What this task involves: Below is a listing. Gather each line of it that contains "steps".
==== The data
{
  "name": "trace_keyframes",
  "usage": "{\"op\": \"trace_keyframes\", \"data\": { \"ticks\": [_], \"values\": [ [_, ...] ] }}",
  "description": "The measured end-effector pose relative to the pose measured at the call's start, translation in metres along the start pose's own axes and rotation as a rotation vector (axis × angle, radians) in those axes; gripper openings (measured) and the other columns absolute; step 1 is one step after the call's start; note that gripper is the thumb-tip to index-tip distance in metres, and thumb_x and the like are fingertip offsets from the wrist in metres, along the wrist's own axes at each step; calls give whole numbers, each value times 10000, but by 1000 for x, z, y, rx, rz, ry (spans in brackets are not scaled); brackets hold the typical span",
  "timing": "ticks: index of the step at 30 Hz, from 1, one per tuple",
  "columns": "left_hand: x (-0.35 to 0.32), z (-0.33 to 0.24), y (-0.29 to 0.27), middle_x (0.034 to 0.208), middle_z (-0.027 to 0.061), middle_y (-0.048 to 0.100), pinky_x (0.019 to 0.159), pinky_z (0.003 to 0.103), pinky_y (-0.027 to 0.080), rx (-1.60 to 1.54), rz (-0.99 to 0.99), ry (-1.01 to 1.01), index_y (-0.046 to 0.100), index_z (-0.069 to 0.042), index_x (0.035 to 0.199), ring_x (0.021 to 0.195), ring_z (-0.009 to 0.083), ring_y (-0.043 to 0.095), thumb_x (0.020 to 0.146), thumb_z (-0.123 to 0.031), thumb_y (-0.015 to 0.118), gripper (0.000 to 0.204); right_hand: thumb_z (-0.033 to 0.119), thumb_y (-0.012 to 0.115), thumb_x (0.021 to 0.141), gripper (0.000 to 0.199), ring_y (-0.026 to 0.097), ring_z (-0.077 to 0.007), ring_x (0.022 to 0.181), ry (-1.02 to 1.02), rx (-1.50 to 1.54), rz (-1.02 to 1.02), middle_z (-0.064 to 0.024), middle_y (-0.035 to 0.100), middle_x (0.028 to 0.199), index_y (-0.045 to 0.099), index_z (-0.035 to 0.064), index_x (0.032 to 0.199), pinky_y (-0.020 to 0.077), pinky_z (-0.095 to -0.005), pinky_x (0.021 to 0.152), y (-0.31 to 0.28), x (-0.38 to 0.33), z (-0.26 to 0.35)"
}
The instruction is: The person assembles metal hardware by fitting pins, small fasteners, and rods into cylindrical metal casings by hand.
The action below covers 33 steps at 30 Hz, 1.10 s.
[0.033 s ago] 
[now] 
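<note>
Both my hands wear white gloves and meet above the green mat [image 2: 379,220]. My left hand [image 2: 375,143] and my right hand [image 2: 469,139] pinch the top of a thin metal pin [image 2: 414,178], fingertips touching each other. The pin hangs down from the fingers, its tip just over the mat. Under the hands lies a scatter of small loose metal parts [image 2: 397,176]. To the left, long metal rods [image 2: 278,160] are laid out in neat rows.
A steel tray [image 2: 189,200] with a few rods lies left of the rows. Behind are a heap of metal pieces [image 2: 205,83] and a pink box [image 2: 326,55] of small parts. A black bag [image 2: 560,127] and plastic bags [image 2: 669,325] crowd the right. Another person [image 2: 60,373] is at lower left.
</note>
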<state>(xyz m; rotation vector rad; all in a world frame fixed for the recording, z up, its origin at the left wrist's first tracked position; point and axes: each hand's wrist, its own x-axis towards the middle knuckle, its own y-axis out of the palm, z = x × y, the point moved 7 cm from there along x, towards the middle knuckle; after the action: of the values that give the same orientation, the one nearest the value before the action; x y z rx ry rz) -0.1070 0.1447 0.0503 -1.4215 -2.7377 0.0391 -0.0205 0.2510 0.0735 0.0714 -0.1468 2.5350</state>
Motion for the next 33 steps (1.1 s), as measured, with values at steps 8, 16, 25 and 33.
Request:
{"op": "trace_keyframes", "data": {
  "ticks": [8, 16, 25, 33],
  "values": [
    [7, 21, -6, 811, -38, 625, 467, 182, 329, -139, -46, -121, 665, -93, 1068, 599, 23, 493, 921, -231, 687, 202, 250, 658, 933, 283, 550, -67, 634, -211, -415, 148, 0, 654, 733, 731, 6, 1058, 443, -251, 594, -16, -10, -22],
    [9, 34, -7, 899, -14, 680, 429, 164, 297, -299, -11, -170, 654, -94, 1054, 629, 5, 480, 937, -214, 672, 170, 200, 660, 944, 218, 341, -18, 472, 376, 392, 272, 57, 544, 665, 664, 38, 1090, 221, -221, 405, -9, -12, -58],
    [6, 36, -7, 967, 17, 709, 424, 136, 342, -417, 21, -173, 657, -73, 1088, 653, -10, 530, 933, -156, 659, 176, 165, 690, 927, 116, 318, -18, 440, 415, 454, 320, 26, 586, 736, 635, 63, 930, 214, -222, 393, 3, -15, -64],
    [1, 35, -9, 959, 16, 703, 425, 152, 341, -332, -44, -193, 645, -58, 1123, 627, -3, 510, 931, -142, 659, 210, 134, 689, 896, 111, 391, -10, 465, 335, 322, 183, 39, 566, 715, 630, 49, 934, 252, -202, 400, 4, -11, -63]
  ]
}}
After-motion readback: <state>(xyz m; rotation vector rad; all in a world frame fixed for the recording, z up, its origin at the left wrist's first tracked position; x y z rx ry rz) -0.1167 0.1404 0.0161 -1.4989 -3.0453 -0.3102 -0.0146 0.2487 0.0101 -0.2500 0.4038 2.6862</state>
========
Solved problem:
The action below covers 33 steps at 30 Hz, 1.10 s.
Motion for the next 33 steps (1.1 s), as measured, with values at steps 8, 16, 25 and 33.

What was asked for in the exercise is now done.